Here is my big question: given TokuDB is not designed to work with InnoDB's hot backup solution, is there ANY reason why we should care about the commit order of our transactions? Are there any performance reasons related to group commit?
Well, I think the answer you are looking for is "no". I took a lot of care when designing this stuff to preserve backwards compatibility in the API, and to make the commit_ordered extensions optional. Things should work fine (and if not let us know and we will fix it).
One reason to implement it is this:
https://kb.askmonty.org/en/enhancements-for-start-transaction-with-consisten...
For example, MariaDB 5.5 has completely non-blocking mysqldump --master-data backup, but only if the storage engine implements commit_ordered(), similar to InnoDB hot backup. But yes, storage engine may not care about this, that is fine.
On the other hand, if there is any reason for TokuDB _not_ to implement commit_ordered, I would like to know, then maybe I could fix it. After working and thinking a lot about these issues, I have realised that there are a lot of fundamental benefits to having synchronised commit order between binlog and engines. I think you are right that in 5.5, implementing commit_ordered gives only small performance improvement, if any. But in future versions there might be significant performance gains from implementing commit_ordered, as well as usability gains.
Maybe you could give me a short overview of how commit works in TokuDB? I imagine most transactional engines have some sort of serialisation around commit to reserve a slot in the transaction log or whatever (or does TokuDB have multiple independent redo logs?). If such serialisation is done in the commit_ordered() call, then it can run in the same thread for multiple transactions, which reduces the need for context switches.
So the intension was that it should be trivial for a transactional engine to support commit_ordered(). I modified both PBXT and InnoDB for this, and it was just a few lines of code to split out the relevant parts of the existing commit() method. So if TokuDB is harder, I would like to know.
Of course, there is not much I can do about MySQL 5.6 deciding to implement a very similar algorithm with a completely incompatible API, causing much grief for 3rd party storage engines :-(
From everything I read, I think the answer is no, but I would appreciate confirmation. I think there are no performance gains to be made by implementing commit_ordered, and given we fsync on commit, there should be no issues with syncing our engine up with the binary log after a crash.
Yes, unless you can gain a bit of performance at high concurrency by piggybagging your own serialisation needs on the commit_ordered() thread, thereby avoiding some context switches.
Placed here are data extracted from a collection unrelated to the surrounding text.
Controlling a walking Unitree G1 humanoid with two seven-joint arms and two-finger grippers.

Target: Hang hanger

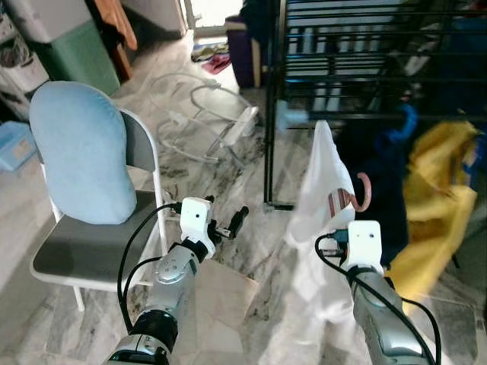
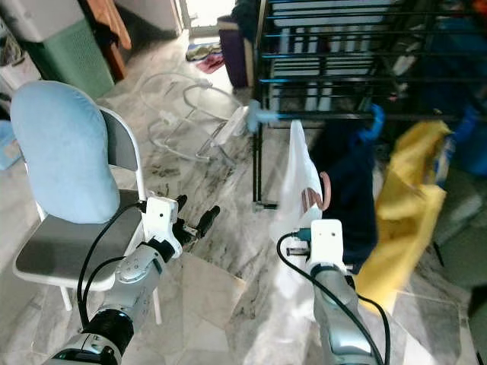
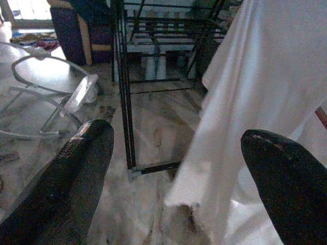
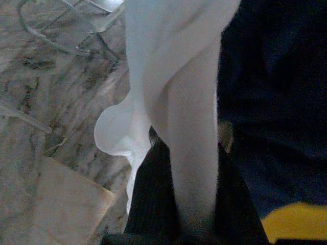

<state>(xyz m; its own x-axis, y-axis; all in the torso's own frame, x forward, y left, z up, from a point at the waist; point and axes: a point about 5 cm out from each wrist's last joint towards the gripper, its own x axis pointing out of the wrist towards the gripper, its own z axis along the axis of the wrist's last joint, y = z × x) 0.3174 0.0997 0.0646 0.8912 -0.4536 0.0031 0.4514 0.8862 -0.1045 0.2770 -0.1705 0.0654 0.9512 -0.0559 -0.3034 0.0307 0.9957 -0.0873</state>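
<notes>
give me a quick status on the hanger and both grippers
Right gripper shut on white garment with pink hanger hook. Left gripper open, empty. Black rack ahead, not yet hung.

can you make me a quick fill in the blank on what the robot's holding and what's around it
1. The right gripper is shut on a ____ garment.
2. The left gripper is empty, its jaws ____.
3. A light blue cushion leans on the ____.
4. A ____ cloth hangs by the black rack.

Missing words: white; open; chair; yellow
</notes>
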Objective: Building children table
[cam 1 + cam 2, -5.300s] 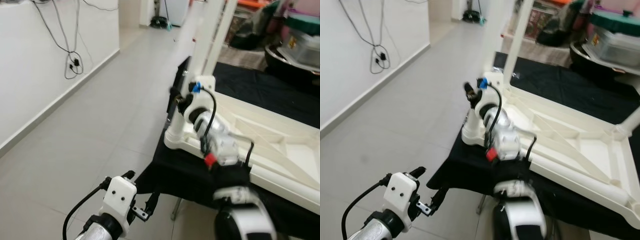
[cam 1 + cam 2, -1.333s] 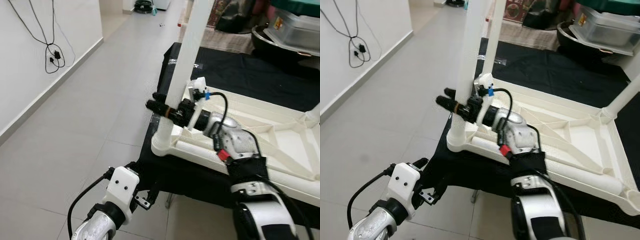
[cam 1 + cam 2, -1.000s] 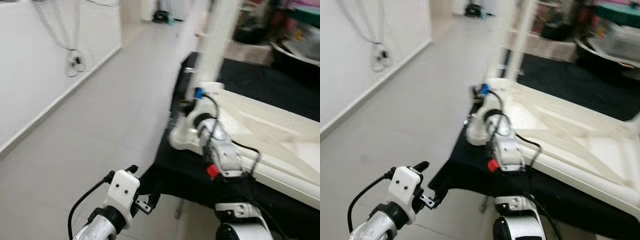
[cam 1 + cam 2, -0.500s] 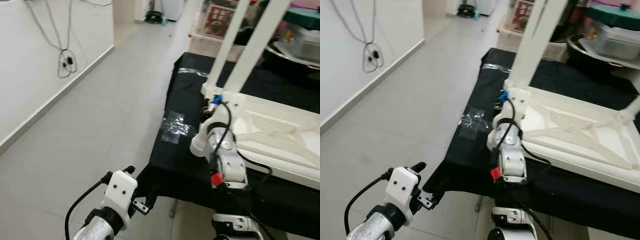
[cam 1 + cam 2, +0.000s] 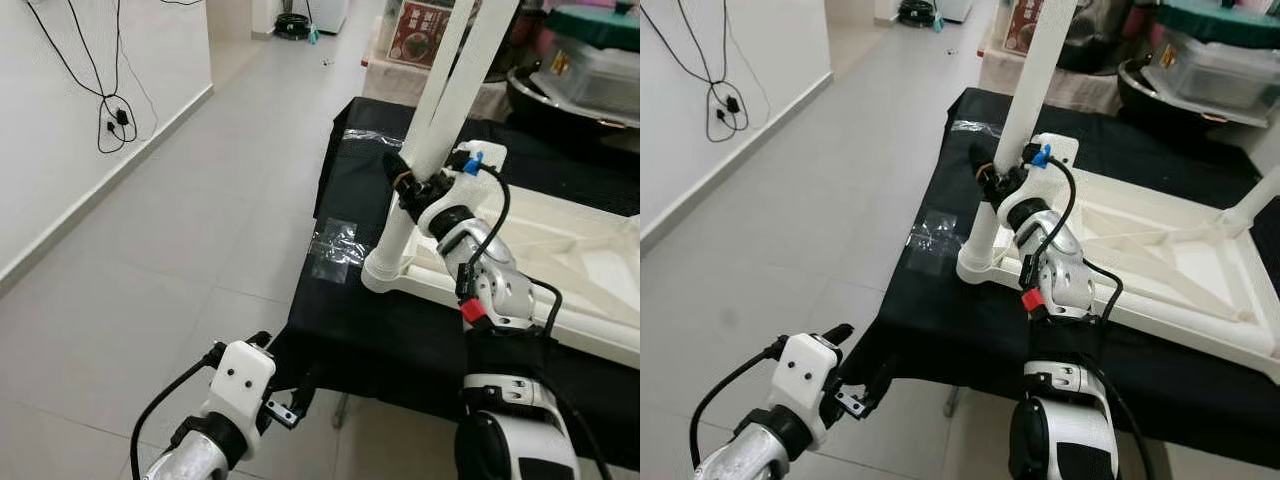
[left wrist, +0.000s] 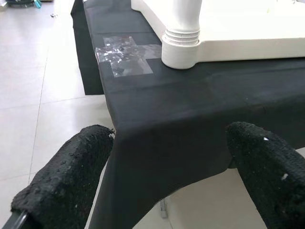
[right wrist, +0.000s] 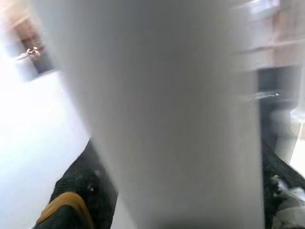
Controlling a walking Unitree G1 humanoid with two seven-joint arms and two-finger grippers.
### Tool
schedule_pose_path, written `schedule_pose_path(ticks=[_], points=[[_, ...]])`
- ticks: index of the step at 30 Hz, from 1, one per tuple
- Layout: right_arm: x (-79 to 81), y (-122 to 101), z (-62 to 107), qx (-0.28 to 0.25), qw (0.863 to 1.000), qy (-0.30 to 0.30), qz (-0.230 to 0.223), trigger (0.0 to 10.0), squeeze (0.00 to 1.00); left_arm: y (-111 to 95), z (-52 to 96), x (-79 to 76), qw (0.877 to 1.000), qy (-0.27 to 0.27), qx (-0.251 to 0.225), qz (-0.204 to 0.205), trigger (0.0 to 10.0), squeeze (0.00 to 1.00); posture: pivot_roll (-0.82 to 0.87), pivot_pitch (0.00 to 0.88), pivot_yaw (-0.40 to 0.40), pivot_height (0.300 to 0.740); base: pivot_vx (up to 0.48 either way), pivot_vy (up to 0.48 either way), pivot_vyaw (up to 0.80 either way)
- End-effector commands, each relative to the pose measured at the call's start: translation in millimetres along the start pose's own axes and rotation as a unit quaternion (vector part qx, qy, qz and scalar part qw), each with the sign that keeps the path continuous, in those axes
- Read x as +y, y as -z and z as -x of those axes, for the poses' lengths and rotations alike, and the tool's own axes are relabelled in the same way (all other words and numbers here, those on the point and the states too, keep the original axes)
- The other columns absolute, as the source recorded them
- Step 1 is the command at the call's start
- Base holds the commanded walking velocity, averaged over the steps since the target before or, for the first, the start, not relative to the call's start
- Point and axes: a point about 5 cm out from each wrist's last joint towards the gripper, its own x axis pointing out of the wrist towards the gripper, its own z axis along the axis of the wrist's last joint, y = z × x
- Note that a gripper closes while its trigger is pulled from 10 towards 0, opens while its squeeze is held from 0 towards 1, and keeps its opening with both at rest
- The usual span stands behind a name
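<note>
The right tool point(image 5: 403, 181) was clamped around one white table leg point(image 5: 452, 100), a smooth round plastic tube standing in the near-left corner socket point(image 5: 388, 268) of the upside-down children's table point(image 5: 1160, 262). In the right wrist view that leg point(image 7: 167, 109) sat squarely between the two black rough-padded fingers point(image 7: 71, 200), one of them wearing a yellow band. A second white leg point(image 5: 441, 50) rose just behind the first, and a third point(image 5: 1252, 210) leaned up at the far right corner, so three legs were counted. The table itself was cream plastic, a flat rectangular frame with raised ribs crossing its underside, and it lay on a tabletop draped in black cloth point(image 5: 940, 330). Two patches of clear crinkled tape point(image 6: 126, 53) were stuck on the cloth near the socket, whose collar looked ringed in the left wrist view. The left tool point(image 6: 167, 191) hung low by the tabletop's near corner, its two spongy black fingers point(image 6: 66, 181) spread wide with nothing between them. One black cable point(image 5: 110, 115) dangled down the white wall above the grey tiled floor point(image 5: 180, 230).
</note>
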Motion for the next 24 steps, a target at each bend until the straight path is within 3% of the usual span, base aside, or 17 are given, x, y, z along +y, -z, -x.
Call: schedule_pose_path(ticks=[1, 2, 3, 4, 5, 7, 8, 9, 10, 12, 13, 17, 18, 19, 21, 22, 24], points=[[16.6, 5, 2.3, 0.03, 0.992, -0.124, -0.015, 10.0, 0.0, 1, -0.3, -1.9, 1.0, 0.003, 0.002, 0.0, 10.0, 0.0, 0.13, 0.075, -0.132, 0.74, 0.0, 0.0, 0.0], [16.6, 5, 2.3, 0.03, 0.992, -0.124, -0.015, 10.0, 0.0, 1, -0.3, -1.9, 1.0, 0.003, 0.002, 0.0, 10.0, 0.0, 0.13, 0.075, -0.132, 0.74, 0.0, 0.0, 0.0], [24.7, 8, 9.3, 0.054, 0.976, -0.209, -0.009, 10.0, 0.0, 0, -0.3, -1.9, 1.0, 0.002, 0.001, 0.0, 10.0, 0.0, 0.13, 0.077, -0.131, 0.74, 0.0, 0.0, 0.0], [24.7, 8, 9.3, 0.054, 0.976, -0.209, -0.009, 10.0, 0.0, 0, -0.3, -1.9, 1.0, 0.002, 0.001, 0.0, 10.0, 0.0, 0.13, 0.077, -0.131, 0.74, 0.0, 0.0, 0.0], [32.3, 15, 17.4, 0.085, 0.954, -0.287, 0.005, 10.0, 0.0, 0, 0.0, -2.1, 1.0, 0.002, 0.001, 0.0, 10.0, 0.0, 0.13, 0.08, -0.134, 0.74, 0.0, 0.0, 0.0], [37.7, 26, 23.3, 0.122, 0.921, -0.371, 0.018, 10.0, 0.0, 0, 0.5, -2.5, 1.0, 0.002, 0.001, 0.001, 10.0, 0.0, 0.14, 0.084, -0.136, 0.74, 0.0, 0.0, 0.0], [37.7, 26, 23.3, 0.122, 0.921, -0.371, 0.018, 10.0, 0.0, 0, 0.5, -2.5, 1.0, 0.002, 0.001, 0.001, 10.0, 0.0, 0.14, 0.084, -0.136, 0.74, 0.0, 0.0, 0.0], [37.9, 27, 21.1, 0.126, 0.912, -0.39, 0.018, 10.0, 0.0, 0, 0.7, -2.6, 1.0, 0.001, 0.0, 0.001, 10.0, 0.0, 0.14, 0.085, -0.136, 0.74, 0.0, 0.0, 0.0], [37.8, 26, 16.6, 0.124, 0.91, -0.396, 0.016, 9.4, 0.0, 0, 1.0, -2.8, 1.0, 0.0, 0.001, 0.001, 10.0, 0.0, 0.14, 0.086, -0.137, 0.74, 0.0, 0.0, 0.0], [37.8, 26, 16.6, 0.124, 0.91, -0.396, 0.016, 9.4, 0.0, 0, 1.0, -2.8, 1.0, 0.0, 0.001, 0.001, 10.0, 0.0, 0.14, 0.086, -0.137, 0.74, 0.0, 0.0, 0.0], [38.1, 25, 10.6, 0.12, 0.912, -0.392, 0.016, 0.0, 0.0, 0, 1.2, -2.7, 1.0, 0.0, 0.001, 0.001, 10.0, 0.0, 0.14, 0.087, -0.137, 0.74, 0.0, 0.0, 0.0], [38.8, 25, 3.8, 0.113, 0.92, -0.374, 0.024, 0.0, 0.0, 0, 1.4, -2.8, 1.0, 0.0, 0.001, 0.001, 10.0, 0.0, 0.14, 0.088, -0.137, 0.74, 0.0, 0.0, 0.0], [39.0, 26, -3.9, 0.101, 0.939, -0.325, 0.041, 0.0, 0.0, 0, 1.2, -2.9, 1.0, 0.0, 0.001, 0.002, 10.0, 0.0, 0.14, 0.089, -0.139, 0.74, 0.0, 0.0, 0.0], [39.0, 26, -3.9, 0.101, 0.939, -0.325, 0.041, 0.0, 0.0, 0, 1.2, -2.9, 1.0, 0.0, 0.001, 0.002, 10.0, 0.0, 0.14, 0.089, -0.139, 0.74, 0.0, 0.0, 0.0], [37.0, 27, -6.3, 0.091, 0.956, -0.273, 0.054, 0.0, 0.0, 0, 0.9, -2.8, 1.0, 0.0, 0.001, 0.002, 10.0, 0.0, 0.14, 0.09, -0.138, 0.74, 0.0, 0.0, 0.0], [37.0, 27, -6.3, 0.091, 0.956, -0.273, 0.054, 0.0, 0.0, 0, 0.9, -2.8, 1.0, 0.0, 0.001, 0.002, 10.0, 0.0, 0.14, 0.09, -0.138, 0.74, 0.0, 0.0, 0.0], [30.8, 27, -8.9, 0.085, 0.974, -0.201, 0.062, 0.0, 0.0, 0, 0.8, -2.6, 1.0, 0.0, 0.001, 0.003, 10.0, 0.0, 0.13, 0.086, -0.136, 0.74, 0.0, 0.0, 0.0]])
Which is by no means certain.
Also, I assume the fsync after commit is necessary. Only in 10.0 will
Yes, at least theoretically. It is only necessary to fsync the very last commit in the binlog before binlog rotation. However, with no way to know when such rotation is about to occur, you are left with no option but to fsync always :-(
some new functionality be available that allows us to not fsync on commit.
Yes, so this is a huge performance gain of course. And to use this in 10.0, you will need to implement commit_ordered(). Let me explain why, maybe this will be useful to you.
So if we crash, we have to do binlog recovery at next startup to be sure that we have the exact same set of committed transactions in binlog and in engines. To do this we scan the binlog, commit any prepared transactions in engines that are in the binlog, and roll back the rest.
Now the issue is - how far back in the binlog should we look? We cannot keep binlogs around forever and scan them all at every crash, after all.
So we need some way to know from a storage engine when a commit has been fsync()ed to disk and become durable. At this point, we know we no longer need to scan for that particular commit in the binlog.
The method used in 5.5 and below is horribly crude: when commit() returns, we know that this particular commit has become durable.
In MariaDB 10.0, this is refined. When we rotate the binlog, we ask the storage engine to notify us when all commits in the old binlog file have become durable. When they have, we no longer need to scan the old binlog file at next crash recovery.
By assuming consistent commit order, this is easy. We just call commit_checkpoint_request(), storage engine waits until the latest commit has become durable, then replies with commit_checkpoint_notify_ha(). I did not want to add the overhead of such notification for _every_ commit, only for the occasional binlog rotation. Since commits are ordered, we need only ask for the last commit in the binlog, then we know all the prior commits are durable as well.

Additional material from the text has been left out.